No entanto, em África nem sequer foi necessário introduzir a ingerência como novo conceito de relações internacionais, porque se praticou sempre uma intervenção sem máscaras depois das independências. Não menos visível foi a ingerência económica. Os antigos colonizadores, na maior parte dos casos, outorgaram a independência política para continuar a controlar melhor – eliminadas as pressões internacionais e calados os movimentos independentistas – as enormes quantidades de matérias-primas do continente.

a agravar a situação, os países negro-africanos nem sequer interessam para a implantação de empresas do Norte, no actual processo de deslocalização. Elas implantam-se em países emergentes da Ásia ou nos antigos países do Leste, incorporados na União Europeia. Uma vez mais, a África fica relegada a mera fornecedora de matérias-primas.

Convém, no entanto, dizer que o neocolonialismo em África beneficia da fragilidade dos sistemas políticos.

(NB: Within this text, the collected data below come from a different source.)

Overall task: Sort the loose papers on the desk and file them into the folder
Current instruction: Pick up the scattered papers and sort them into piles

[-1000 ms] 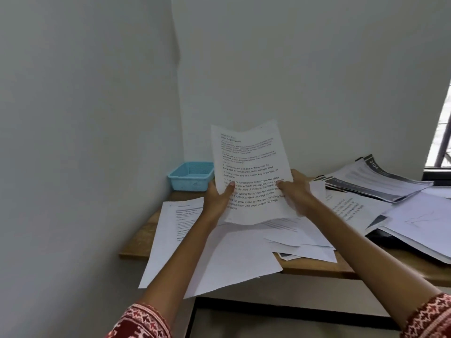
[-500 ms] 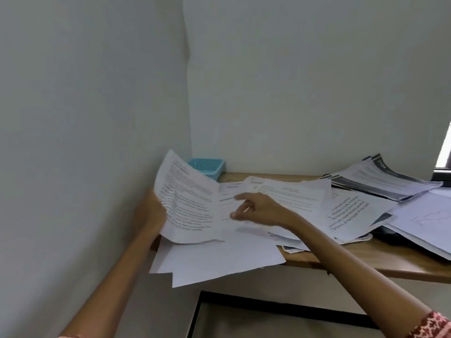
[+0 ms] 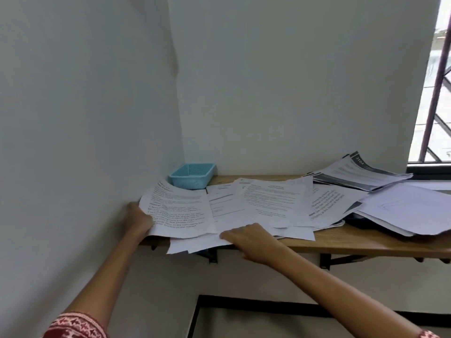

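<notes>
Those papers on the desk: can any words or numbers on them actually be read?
"3104": white digits on the dark grey header of the stapled bundle at the right, read with some doubt.
Printed sheet held by the left hand: too blurred to read.
Large-print sheet: blurred, not legible.
Middle sheets: too small.

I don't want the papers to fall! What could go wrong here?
Two things might go wrong. Some plain sheets stick out past the front edge of the desk, so a nudge from the right hand could slide them off. Also, the left hand holds the printed page only at its edge near the wall, so it could bend or crumple.
</notes>
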Available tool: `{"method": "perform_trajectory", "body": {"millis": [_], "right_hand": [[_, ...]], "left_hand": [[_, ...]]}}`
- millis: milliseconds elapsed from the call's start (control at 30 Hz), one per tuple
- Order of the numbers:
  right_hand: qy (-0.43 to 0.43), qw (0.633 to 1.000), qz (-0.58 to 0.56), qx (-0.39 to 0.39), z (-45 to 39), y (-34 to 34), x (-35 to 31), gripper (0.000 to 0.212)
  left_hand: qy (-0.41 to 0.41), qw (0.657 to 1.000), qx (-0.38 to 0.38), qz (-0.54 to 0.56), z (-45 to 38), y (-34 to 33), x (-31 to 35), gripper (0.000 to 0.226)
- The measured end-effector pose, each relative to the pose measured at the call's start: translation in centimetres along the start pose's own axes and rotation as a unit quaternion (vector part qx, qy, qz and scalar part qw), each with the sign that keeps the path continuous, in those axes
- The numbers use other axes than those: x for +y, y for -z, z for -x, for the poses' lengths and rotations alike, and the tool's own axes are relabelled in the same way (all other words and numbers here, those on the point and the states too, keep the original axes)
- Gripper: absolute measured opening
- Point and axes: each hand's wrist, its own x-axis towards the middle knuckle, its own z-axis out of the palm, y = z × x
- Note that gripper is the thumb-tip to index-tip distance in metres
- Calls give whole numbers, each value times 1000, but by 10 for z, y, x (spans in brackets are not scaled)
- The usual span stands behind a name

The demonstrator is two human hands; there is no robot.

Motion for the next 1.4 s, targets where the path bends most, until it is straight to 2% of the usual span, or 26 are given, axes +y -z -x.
{"method": "perform_trajectory", "body": {"millis": [100, 200, 267, 367, 533, 633, 733, 800, 833, 900, 967, 1033, 1067, 1167, 1200, 1300, 1400], "right_hand": [[5, 1000, 30, 6, 11, 2, 7, 43], [9, 999, 36, 8, 19, 7, 9, 40], [19, 999, 45, 7, 23, 9, 6, 36], [26, 998, 55, 4, 23, 7, 4, 31], [34, 999, 36, -5, 16, 12, 2, 26], [22, 999, -23, -33, 12, 20, 1, 40], [-35, 982, -156, -96, 9, 33, 4, 62], [-72, 958, -259, -97, 4, 41, 12, 57], [-99, 951, -284, -72, 1, 41, 20, 54], [-182, 943, -279, 4, -4, 37, 41, 52], [-295, 923, -237, 65, -5, 24, 71, 41], [-406, 891, -189, 78, -2, 13, 99, 30], [-444, 879, -164, 60, -1, 10, 111, 34], [-498, 859, -98, -70, -1, 1, 130, 78], [-504, 853, -94, -100, -3, -2, 134, 86], [-519, 836, -117, -133, -13, -2, 140, 89], [-534, 817, -169, -141, -24, 2, 145, 87]], "left_hand": [[2, 1000, -8, -18, -1, -7, 3, 55], [-24, 993, -24, -115, -1, -14, 5, 42], [-49, 975, -32, -215, 0, -15, 6, 32], [-62, 926, -31, -370, 2, -11, 9, 30], [-86, 883, -17, -461, 5, -17, 11, 32], [-169, 906, -41, -386, -1, -32, 15, 38], [-225, 930, -145, -252, 4, -52, 32, 46], [-238, 926, -184, -228, 10, -63, 43, 44], [-244, 920, -196, -238, 12, -67, 48, 44], [-249, 908, -221, -254, 16, -75, 58, 48], [-253, 904, -249, -238, 20, -83, 68, 56], [-270, 898, -269, -218, 24, -94, 81, 57], [-279, 895, -278, -211, 26, -100, 88, 55], [-311, 877, -304, -204, 35, -120, 110, 49], [-315, 872, -315, -202, 39, -129, 116, 50], [-305, 854, -346, -240, 46, -150, 127, 64], [-302, 841, -332, -301, 45, -163, 126, 81]]}}
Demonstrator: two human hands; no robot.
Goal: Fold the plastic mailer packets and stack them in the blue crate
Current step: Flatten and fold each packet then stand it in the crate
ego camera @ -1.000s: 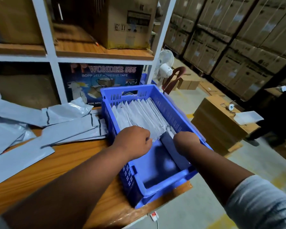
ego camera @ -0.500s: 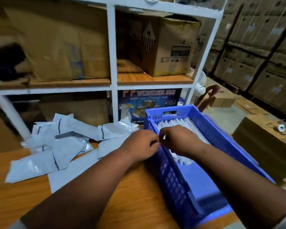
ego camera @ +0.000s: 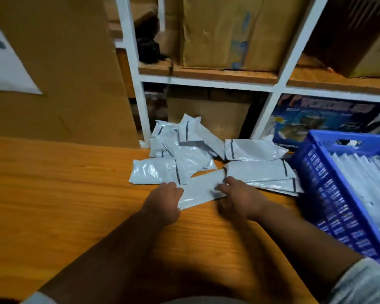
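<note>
Left hand (ego camera: 162, 200) and right hand (ego camera: 239, 199) gripping opposite ends of one grey mailer packet (ego camera: 203, 189) flat on wooden table (ego camera: 64, 194), loose packets (ego camera: 195, 150) heaped behind, blue crate (ego camera: 329, 189) of folded packets (ego camera: 369, 178) alongside right.

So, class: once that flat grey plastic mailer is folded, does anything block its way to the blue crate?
Nothing solid does. Both hands, left and right, hold the flat grey plastic mailer on the wooden table. Loose unfolded mailers lie flat between it and the blue plastic crate, whose near wall must be cleared.
</note>
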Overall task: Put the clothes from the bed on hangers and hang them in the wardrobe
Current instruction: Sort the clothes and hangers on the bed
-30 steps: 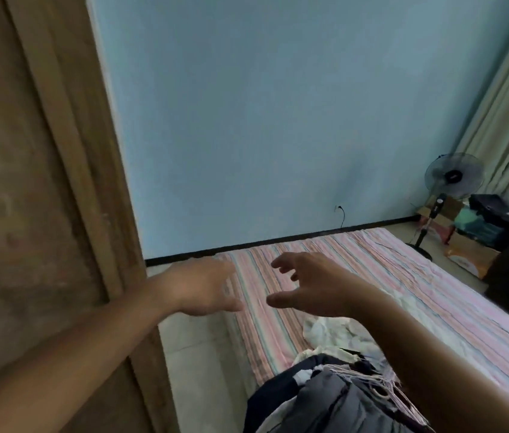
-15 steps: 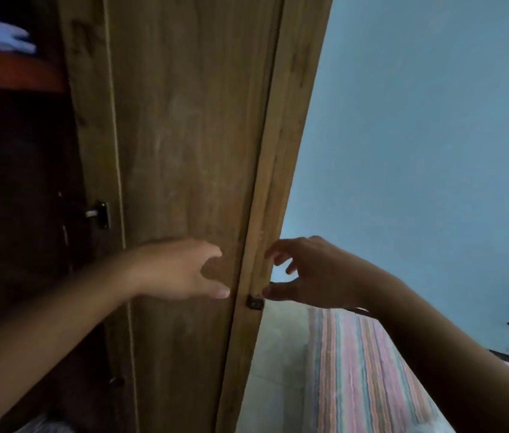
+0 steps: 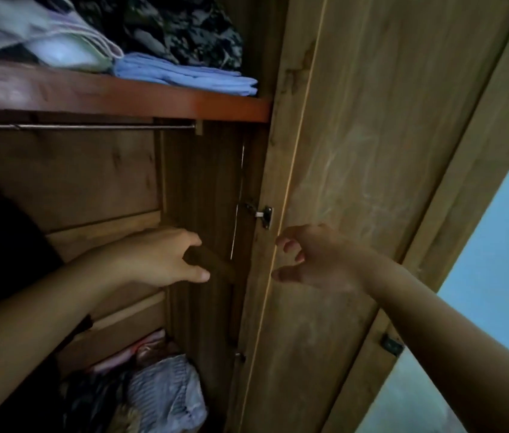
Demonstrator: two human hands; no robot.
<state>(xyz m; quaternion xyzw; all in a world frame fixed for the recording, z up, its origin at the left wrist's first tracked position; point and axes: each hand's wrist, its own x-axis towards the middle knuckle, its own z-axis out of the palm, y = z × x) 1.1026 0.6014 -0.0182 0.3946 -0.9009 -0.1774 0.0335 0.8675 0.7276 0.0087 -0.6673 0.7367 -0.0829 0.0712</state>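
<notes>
Partly hidden, left hand [image 3: 159,260] enters dim wardrobe [image 3: 356,151].

1. I am seeing dim light inside the wardrobe [image 3: 200,189]; its lower left is sinking into black.
2. Daylight is brightening the blue wall [image 3: 496,260] at right.
3. Motion blur is smearing the folded clothes [image 3: 59,39] at top left.

wall [image 3: 503,232] — pale blue | light — dim | furniture: wooden, brown
</notes>
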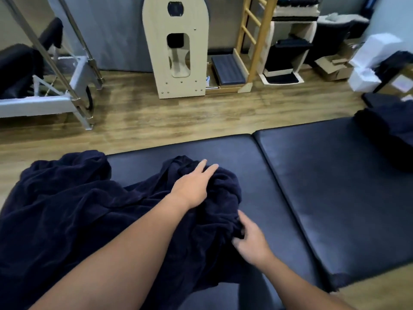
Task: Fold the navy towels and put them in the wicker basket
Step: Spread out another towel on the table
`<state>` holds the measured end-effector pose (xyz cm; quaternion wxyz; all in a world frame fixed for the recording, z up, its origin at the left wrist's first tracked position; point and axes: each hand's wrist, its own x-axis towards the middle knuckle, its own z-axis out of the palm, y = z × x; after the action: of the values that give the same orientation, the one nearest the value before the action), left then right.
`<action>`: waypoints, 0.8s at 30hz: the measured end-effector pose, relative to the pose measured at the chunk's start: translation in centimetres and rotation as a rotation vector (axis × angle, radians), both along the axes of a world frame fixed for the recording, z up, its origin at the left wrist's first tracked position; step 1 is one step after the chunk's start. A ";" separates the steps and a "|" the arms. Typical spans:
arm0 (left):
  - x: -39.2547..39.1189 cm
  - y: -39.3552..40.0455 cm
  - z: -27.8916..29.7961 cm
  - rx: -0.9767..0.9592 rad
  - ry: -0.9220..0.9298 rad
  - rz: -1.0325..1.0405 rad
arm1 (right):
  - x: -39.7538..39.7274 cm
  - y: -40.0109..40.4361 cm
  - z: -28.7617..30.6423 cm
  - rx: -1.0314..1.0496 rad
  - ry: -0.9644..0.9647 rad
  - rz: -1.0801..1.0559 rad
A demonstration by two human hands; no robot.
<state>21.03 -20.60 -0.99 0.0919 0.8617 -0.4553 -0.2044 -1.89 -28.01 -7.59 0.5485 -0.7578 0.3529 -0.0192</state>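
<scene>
Item 1: navy towel (93, 211), unfolded and heavily rumpled, spread over the lower left and centre of the frame on a dark padded table (335, 186); its left portion hangs past the table edge toward the floor

Item 2: left hand (192, 186), centre of frame, laid flat on the raised bunch of the towel, fingers straight and pointing to the upper right, nothing clasped

Item 3: right hand (251, 240), lower centre, just right of the towel's near edge, fingers curled into the fabric and pinching a fold of it

Item 4: second heap of navy towels (386, 133), right edge of frame, resting on the far right end of the padded table, well apart from both hands

Item 5: padded table, two glossy black cushions meeting at a seam that runs from upper centre to lower right

Item 6: pale wooden arched unit (178, 48), upper centre, standing on the wood-look floor (156, 117), with two cut-outs in its face

Item 7: wooden ladder frame (254, 39), upper centre right, beside a small shelf unit (288, 48) holding dark folded items

Item 8: metal-framed apparatus (55, 81), upper left

Item 9: open cardboard box (333, 66) and white packaging (368, 61), upper right

Markings: no brand, label or writing can be read on any item
</scene>
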 end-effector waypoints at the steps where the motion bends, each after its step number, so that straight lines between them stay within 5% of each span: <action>1: 0.5 -0.6 -0.3 0.041 0.020 -0.023 | 0.2 0.5 -0.3 0.038 -0.029 0.017; 5: 2.4 -1.5 -2.1 0.249 0.027 -0.064 | 1.2 1.8 -0.4 0.013 0.129 -0.127; 9: 2.6 -2.4 -0.5 0.305 -0.047 -0.083 | 0.3 -0.2 2.6 -0.246 0.472 -0.257; 12: 2.1 -4.6 2.3 -0.065 -0.018 0.086 | -2.6 -4.4 6.5 -0.430 0.576 -0.582; 16: 0.6 -5.8 4.4 -0.628 0.076 0.250 | -6.9 -7.4 10.2 -0.681 0.463 -0.869; 18: 0.4 -5.4 3.7 -0.373 -0.013 0.106 | -8.9 -7.1 10.1 -0.714 0.492 -0.814; 21: 0.4 -4.9 2.9 0.408 -0.042 -0.147 | -11.2 -5.4 7.6 -0.654 0.732 -0.429; 24: -0.5 -5.7 2.5 0.536 0.022 -0.226 | -11.9 -5.0 5.5 -0.585 0.754 -0.327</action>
<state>20.52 -26.31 1.47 -0.1574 0.7966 -0.4773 -0.3359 -13.76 -33.06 -2.08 0.1373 -0.7689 0.6203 0.0720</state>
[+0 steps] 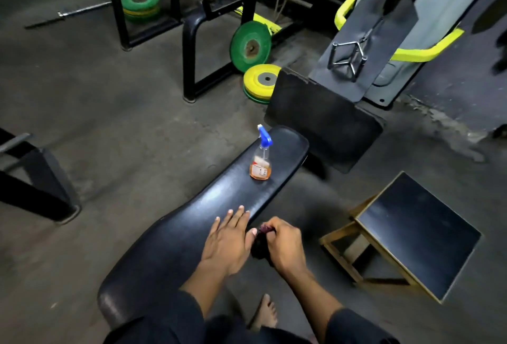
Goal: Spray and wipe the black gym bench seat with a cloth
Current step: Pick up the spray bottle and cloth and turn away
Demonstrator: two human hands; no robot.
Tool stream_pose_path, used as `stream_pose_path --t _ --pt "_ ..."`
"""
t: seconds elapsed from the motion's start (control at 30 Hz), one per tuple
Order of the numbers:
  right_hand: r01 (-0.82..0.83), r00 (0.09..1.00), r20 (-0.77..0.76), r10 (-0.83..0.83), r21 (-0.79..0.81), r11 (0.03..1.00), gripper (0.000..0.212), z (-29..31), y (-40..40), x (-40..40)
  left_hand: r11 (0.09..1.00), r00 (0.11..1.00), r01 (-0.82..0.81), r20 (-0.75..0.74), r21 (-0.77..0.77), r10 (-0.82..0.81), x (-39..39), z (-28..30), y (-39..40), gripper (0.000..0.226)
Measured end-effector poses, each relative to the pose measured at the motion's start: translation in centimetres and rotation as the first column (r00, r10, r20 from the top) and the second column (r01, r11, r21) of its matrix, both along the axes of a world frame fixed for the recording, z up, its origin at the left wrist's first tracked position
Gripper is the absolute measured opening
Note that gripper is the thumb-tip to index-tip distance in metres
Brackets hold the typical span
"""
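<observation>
The bench seat (pixel 192 236) is glossy black with pale grey sheen along its length. The spray bottle (pixel 261 157) is clear plastic holding orange liquid, with a blue trigger head, a white nozzle and a white-and-red label. The cloth (pixel 260 247) is very dark, with a maroon tinge at its top. At 12 o'clock, one weight plate (pixel 251 45) is green with a rusty brown hub; another (pixel 262 78) is yellow with a grey centre. The step stool (pixel 417 234) at 3 o'clock has a black top on a tan frame. The floor (pixel 109 124) is mottled grey.
</observation>
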State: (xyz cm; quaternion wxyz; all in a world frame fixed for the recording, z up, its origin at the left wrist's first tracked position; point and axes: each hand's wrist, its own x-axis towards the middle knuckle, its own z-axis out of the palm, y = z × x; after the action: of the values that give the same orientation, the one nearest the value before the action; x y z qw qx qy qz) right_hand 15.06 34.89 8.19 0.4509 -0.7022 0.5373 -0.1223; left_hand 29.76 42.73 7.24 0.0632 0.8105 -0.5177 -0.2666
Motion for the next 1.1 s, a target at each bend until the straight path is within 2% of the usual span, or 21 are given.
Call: stream_pose_path --t 0.27,0.47,0.63,0.77,0.87,0.93,1.03,1.1 --pt "0.082 0.994 -0.081 -0.075 0.090 0.993 0.034 -0.6 -5.3 0.6 0.998 0.997 0.063 -0.041 -0.006 -0.064 2.3 -3.7 -7.1 0.060" --pt "0.108 0.970 -0.224 -0.091 0.068 0.992 0.044 -0.7 -12.0 1.7 0.998 0.984 -0.070 -0.163 -0.012 0.067 6.4 -5.8 -16.5 0.066" --pt "0.079 0.953 -0.296 -0.064 0.039 0.996 0.038 -1.2 -15.3 2.5 0.946 0.898 -0.318 -0.300 0.059 0.321 11.0 -6.8 -22.9 0.078" --pt "0.111 0.950 -0.300 -0.090 0.054 0.992 0.036 -2.0 -16.3 2.9 0.939 0.867 -0.326 -0.361 0.113 0.344 13.6 -8.8 -26.7 0.095" --pt "0.084 0.956 -0.288 -0.057 0.084 0.993 0.035 -2.6 -16.4 2.1 0.941 0.840 -0.321 -0.427 0.107 0.335 14.3 -10.2 -28.7 0.099" --pt "0.092 0.958 -0.279 -0.061 0.098 0.991 0.035 -3.1 -16.4 0.7 0.949 0.846 -0.297 -0.433 0.101 0.311 13.8 -11.0 -29.7 0.087" --pt "0.131 0.953 -0.289 -0.093 0.118 0.984 0.039 -3.5 -16.6 -2.0 0.939 0.840 -0.327 -0.421 0.108 0.341 12.4 -11.3 -30.4 0.048" --pt "0.215 0.945 -0.277 -0.173 0.127 0.968 0.044 -3.7 -17.0 -4.6 0.933 0.851 -0.354 -0.391 0.065 0.351 10.8 -11.0 -30.9 0.033"
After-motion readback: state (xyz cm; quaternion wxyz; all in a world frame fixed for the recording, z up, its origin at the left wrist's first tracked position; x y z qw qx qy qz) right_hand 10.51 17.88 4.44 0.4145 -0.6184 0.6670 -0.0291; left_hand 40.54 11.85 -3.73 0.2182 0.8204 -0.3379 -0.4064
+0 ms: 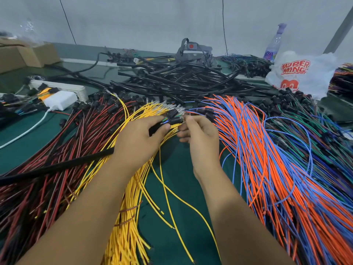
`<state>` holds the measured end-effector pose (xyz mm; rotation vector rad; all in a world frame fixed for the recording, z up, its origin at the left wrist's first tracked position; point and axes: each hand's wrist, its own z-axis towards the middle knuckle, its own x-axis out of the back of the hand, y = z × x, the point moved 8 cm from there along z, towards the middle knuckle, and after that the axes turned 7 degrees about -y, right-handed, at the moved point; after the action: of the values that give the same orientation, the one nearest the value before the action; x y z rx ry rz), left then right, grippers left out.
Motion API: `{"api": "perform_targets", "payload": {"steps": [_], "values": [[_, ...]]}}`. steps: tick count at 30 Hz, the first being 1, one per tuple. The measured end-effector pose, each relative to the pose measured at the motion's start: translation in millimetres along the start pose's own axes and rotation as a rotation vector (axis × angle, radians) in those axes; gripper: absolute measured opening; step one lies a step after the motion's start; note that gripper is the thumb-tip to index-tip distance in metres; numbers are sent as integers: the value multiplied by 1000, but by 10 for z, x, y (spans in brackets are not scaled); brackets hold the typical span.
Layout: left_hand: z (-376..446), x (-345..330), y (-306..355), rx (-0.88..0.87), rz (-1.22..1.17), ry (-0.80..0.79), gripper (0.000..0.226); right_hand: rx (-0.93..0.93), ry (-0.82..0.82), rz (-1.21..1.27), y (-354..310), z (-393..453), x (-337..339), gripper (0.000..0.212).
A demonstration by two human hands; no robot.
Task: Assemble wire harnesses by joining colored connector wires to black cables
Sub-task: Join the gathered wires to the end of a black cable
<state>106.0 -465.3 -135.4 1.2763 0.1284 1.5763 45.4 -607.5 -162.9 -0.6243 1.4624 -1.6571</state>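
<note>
A green table (pixel 181 169) carries yellow wires (pixel 129 217) (orange and blue ones lie rightward). The left hand (pixel 139 136) grips a black cable (pixel 57 167) with connector (pixel 174 120); the right hand (pixel 198 134) pinches a wire end beside it.

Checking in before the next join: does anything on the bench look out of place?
A few yellow wires have strayed from the yellow bundle onto the bare green mat. Nothing looks damaged or spilled.
</note>
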Motion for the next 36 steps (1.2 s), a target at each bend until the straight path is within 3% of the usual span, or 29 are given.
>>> {"api": "perform_targets", "payload": {"steps": [5,9,18,28,32,36], "values": [[6,23,39,-75,160,37,27,-44,-1,-176,44,6,31,29],[9,9,62,-118,328,33,25,68,111,-169,-70,-2,105,22],[36,-13,45,-122,334,51,29,181,72,-220,-150,-10,72,23],[14,-11,48,-150,317,37,21,178,-27,-218,-99,8,-22,27],[-8,84,93,-174,376,139,16,117,-73,-214,-53,17,-53,24],[-16,97,139,-197,394,170,17,66,49,-27,-24,24,61,11]]}}
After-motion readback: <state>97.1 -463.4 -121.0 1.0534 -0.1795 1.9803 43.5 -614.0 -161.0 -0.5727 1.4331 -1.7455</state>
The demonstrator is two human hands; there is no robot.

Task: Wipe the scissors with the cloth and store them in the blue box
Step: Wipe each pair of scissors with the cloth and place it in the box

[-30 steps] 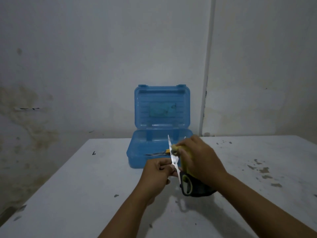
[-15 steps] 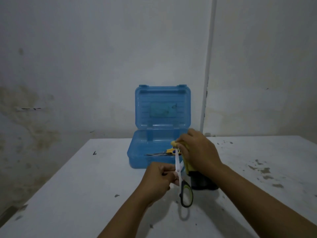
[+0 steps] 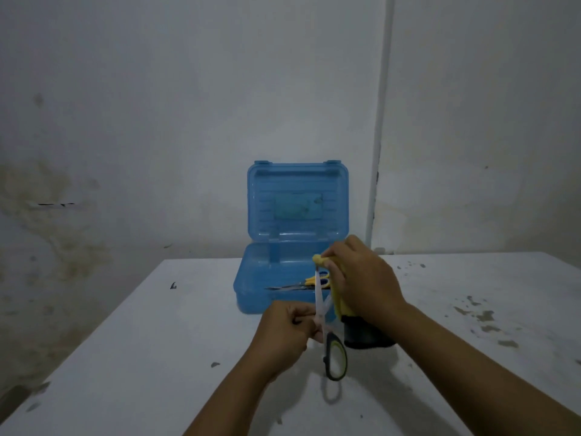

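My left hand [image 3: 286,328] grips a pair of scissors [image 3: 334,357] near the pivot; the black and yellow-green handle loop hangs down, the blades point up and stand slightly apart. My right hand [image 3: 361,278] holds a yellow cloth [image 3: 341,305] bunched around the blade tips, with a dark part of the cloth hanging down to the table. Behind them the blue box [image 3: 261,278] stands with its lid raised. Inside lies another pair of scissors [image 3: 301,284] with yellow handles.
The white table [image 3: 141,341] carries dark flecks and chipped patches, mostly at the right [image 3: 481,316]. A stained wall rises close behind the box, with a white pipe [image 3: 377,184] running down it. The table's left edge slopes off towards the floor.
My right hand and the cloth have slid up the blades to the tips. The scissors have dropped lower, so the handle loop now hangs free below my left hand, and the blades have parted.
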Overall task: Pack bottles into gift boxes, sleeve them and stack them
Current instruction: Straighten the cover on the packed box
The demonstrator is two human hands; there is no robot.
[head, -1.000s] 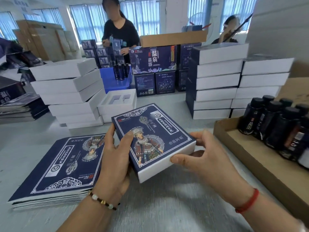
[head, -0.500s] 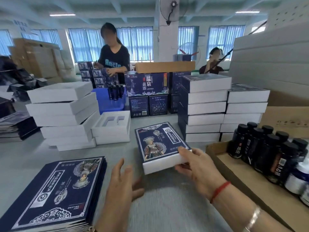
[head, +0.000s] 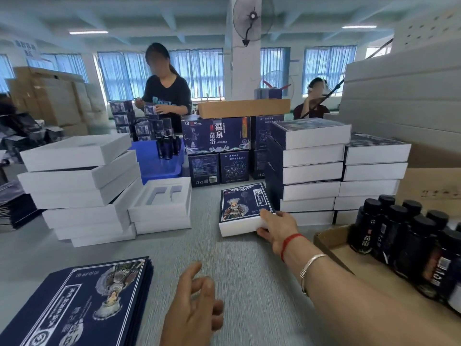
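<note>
A sleeved gift box (head: 243,206), dark blue on top with a costumed figure and white at its end, lies on the grey table in front of the stacks. My right hand (head: 277,227) grips its near right corner, thumb under the white end. My left hand (head: 194,310) hovers low over the table near me, fingers loosely bent, holding nothing. A pile of flat blue sleeves (head: 82,303) lies at the near left. Dark bottles with black caps (head: 404,236) stand in a shallow cardboard tray (head: 331,242) on the right.
Two stacks of sleeved boxes (head: 311,168) rise just behind and right of the held box. White open boxes (head: 74,188) are piled on the left, one with a foam insert (head: 162,196). Blue cartons (head: 217,136) stand at the back. A person (head: 167,93) works across the table.
My right hand has pushed the sleeved box away across the table toward the stacks. My left hand let go of it and dropped back toward me. The view tilted upward.
</note>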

Passada a fase dos pais da pátria e dos partidos únicos resultantes das lutas de libertação, é já evidente que a adopção do pluripartidarismo não está a resolver os problemas de convivência e de desenvolvimento, entre outras razões porque isto não depende só do sistema político.

Com efeito, verifica-se um abismo cada vez maior entre poder e população civil. O afastamento entre o poder e os cidadãos levou-os a tentarem «resolver» os problemas como podem, acabando muitos deles – sobretudo os jovens – rumando a uma Europa mítica e opulenta. No passado, os jovens africanos que vinham à Europa para matricular-se nas universidades. Hoje, chegam – muitos deles em jangadas – para procurar qualquer trabalho que os europeus não queiram fazer.

Por outro lado, as multinacionais são agora a correia de transmissão das antigas metrópoles e dos Estados Unidos, que vêem em África uma parcela privilegiada para abastecer-se de hidrocarbonetos e de minerais estratégicos.

A um outro nível, enquanto aumenta em África o número de jovens desocupados entre os que possuem estudos superiores aumentam no Ocidente africanos doutorados em diversas áreas que nem sequer colocam a possibilidade de regressar aos seus países de origem. Esta fuga de cérebros está a causar um prejuízo irreparável à África moderna, em especial nesta era de revolução tecnológica. Isto contribui também para que, uma vez mais, um continente como o africano permaneça relegado a mero fornecedor de matérias-primas, algumas delas imprescindíveis para as novas tecnologias de ponta da informação.

Em todo este contexto, não admira que o Continente Africano surja outra vez subjugado por uma nova colonização, aparentemente mais subtil mas igualmente dramática.

Para uma efectiva libertação de África – e dos países do Sul, em geral – é necessário o estabelecimento de uma nova ordem económica, a qual é incompatível com o neoliberalismo económico e político. Esta tem de passar necessariamente por uma nova consciência dos povos, designadamente dos povos do Norte, também cada vez penalizados pelo actual estádio do capitalismo. Os trabalhadores da Europa rica e dos Estados Unidos nunca serão verdadeiramente livres sem que os seus companheiros de África o sejam também.